- _Required work_:
Repeat the records below line by line, exactly, finishing on the line that contains "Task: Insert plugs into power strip".

* * * * * * *

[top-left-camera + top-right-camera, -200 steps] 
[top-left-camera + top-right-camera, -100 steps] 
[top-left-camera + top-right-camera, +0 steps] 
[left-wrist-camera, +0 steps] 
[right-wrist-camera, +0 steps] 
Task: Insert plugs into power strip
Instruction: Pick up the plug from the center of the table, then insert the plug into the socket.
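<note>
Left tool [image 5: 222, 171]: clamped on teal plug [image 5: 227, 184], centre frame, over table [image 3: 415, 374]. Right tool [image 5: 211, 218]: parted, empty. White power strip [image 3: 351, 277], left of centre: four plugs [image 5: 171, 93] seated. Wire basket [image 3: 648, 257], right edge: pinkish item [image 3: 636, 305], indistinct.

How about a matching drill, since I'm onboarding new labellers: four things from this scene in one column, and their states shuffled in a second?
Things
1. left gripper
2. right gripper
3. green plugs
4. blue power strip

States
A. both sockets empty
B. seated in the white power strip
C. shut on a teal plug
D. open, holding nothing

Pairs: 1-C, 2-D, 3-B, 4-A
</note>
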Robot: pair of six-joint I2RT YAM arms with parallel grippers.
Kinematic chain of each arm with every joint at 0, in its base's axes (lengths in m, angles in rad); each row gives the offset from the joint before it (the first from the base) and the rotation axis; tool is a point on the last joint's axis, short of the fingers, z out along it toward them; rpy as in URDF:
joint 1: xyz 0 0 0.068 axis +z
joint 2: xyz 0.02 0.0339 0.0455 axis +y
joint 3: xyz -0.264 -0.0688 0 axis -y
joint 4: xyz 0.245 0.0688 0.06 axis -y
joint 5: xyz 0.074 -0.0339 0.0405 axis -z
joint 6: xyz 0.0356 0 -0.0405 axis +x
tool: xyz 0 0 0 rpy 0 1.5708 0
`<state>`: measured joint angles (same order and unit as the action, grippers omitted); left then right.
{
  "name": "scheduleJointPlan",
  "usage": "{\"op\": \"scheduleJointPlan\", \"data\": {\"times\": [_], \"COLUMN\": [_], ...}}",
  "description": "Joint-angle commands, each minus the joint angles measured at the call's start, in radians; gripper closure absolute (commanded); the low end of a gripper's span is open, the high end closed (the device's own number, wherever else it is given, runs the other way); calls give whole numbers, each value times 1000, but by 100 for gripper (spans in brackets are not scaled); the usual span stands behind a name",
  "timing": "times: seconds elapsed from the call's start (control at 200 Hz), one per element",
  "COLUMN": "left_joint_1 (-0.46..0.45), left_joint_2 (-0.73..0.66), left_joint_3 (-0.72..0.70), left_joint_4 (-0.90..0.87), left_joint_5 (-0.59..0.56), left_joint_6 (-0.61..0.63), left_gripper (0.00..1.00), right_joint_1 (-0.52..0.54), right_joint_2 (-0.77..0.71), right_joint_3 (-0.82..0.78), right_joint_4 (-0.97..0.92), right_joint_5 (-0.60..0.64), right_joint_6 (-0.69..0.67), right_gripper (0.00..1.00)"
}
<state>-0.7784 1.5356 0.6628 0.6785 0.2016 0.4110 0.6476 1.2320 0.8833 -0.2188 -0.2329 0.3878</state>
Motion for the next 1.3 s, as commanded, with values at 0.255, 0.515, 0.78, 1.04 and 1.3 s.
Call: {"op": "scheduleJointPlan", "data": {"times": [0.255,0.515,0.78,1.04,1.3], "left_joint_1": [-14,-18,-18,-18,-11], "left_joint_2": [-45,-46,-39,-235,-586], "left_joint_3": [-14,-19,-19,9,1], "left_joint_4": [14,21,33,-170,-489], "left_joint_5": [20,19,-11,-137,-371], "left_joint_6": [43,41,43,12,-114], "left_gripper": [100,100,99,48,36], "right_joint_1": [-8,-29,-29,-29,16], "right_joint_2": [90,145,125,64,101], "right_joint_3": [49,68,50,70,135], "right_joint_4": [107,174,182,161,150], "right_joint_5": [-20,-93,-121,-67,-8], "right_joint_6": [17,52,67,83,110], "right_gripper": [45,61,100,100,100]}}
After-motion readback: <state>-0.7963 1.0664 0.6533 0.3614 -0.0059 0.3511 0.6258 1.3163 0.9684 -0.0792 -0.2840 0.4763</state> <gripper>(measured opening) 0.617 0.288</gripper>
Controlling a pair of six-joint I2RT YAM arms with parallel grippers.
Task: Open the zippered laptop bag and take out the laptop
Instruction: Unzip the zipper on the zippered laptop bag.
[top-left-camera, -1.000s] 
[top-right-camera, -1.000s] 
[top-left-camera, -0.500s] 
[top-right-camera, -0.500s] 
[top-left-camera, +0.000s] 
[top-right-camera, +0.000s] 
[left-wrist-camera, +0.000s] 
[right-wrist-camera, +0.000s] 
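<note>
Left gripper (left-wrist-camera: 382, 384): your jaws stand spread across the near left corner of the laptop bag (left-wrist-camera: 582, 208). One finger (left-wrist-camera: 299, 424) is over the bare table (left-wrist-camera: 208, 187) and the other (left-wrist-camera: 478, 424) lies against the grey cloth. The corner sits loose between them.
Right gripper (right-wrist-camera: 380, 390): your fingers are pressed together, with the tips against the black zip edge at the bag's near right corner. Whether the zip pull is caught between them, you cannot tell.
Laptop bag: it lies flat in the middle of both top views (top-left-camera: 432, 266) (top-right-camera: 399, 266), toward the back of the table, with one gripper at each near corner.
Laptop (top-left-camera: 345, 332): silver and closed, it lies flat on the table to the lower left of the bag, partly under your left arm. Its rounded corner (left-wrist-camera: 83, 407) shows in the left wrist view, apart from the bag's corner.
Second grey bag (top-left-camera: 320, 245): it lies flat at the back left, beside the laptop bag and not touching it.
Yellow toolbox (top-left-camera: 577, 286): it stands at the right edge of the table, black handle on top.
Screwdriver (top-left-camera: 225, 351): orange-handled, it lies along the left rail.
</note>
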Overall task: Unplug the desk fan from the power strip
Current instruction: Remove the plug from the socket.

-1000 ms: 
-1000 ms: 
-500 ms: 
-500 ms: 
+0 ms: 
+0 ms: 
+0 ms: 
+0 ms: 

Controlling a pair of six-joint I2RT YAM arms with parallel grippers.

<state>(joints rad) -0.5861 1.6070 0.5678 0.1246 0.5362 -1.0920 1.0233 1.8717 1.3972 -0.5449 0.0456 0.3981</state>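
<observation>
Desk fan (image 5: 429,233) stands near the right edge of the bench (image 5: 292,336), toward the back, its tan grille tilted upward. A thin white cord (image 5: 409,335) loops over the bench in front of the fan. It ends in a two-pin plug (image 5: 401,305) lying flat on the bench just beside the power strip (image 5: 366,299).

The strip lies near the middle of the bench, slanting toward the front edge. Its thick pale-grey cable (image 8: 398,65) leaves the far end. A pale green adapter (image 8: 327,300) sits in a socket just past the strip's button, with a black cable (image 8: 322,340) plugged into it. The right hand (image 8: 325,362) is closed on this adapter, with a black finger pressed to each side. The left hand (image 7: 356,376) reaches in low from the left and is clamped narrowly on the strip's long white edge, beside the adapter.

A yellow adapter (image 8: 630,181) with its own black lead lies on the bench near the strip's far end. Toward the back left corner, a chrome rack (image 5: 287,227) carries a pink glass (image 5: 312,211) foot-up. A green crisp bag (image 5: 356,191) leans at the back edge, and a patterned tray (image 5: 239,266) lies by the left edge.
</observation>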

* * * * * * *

- _Exercise output_:
[top-left-camera + top-right-camera, -200 steps] 
[top-left-camera + top-right-camera, -100 steps] 
[top-left-camera + top-right-camera, +0 steps] 
[left-wrist-camera, +0 steps] 
[right-wrist-camera, +0 steps] 
Task: Insert plugs into power strip

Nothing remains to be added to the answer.